Transcribe exactly the lines from the one containing "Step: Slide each" through the last line of the listing below, inclusive, and nothing beyond them.
★ ★ ★ ★ ★
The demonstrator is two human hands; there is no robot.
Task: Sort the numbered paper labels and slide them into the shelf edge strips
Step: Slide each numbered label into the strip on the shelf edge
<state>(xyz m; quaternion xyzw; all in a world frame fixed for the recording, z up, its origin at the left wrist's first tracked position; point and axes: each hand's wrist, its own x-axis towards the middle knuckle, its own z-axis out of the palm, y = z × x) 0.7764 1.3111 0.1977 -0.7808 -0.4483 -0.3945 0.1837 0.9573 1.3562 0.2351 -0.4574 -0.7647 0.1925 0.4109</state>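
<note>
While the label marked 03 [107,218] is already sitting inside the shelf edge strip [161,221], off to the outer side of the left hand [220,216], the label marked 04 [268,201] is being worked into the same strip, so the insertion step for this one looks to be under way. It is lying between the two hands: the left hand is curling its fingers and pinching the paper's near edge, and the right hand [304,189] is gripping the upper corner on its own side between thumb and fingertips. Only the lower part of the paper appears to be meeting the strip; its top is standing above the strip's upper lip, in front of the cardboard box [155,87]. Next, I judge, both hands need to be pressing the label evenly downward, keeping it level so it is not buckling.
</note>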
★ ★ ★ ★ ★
▶ [Solution to this task]
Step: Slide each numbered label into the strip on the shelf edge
<state>(xyz m; quaternion xyzw; all in a world frame fixed for the recording, z up, its origin at the left wrist's first tracked position; point and axes: each hand's wrist, its own x-axis towards the middle knuckle, its own z-axis out of the palm, y = z × x) 0.7764 1.3111 0.1977 -0.7808 -0.4483 -0.3945 0.1837 0.9573 1.3562 0.2351 -0.4574 -0.7647 0.1925 0.4109</state>
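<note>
While the label marked 03 [107,218] is already sitting inside the shelf edge strip [161,221], off to the outer side of the left hand [220,216], the label marked 04 [268,201] is being worked into the same strip, so the insertion step for this one looks to be under way. It is lying between the two hands: the left hand is curling its fingers and pinching the paper's near edge, and the right hand [304,189] is gripping the upper corner on its own side between thumb and fingertips. Only the lower part of the paper appears to be meeting the strip; its top is standing above the strip's upper lip, in front of the cardboard box [155,87]. Next, I judge, both hands need to be pressing the label evenly downward, keeping it level so it is not buckling.
</note>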

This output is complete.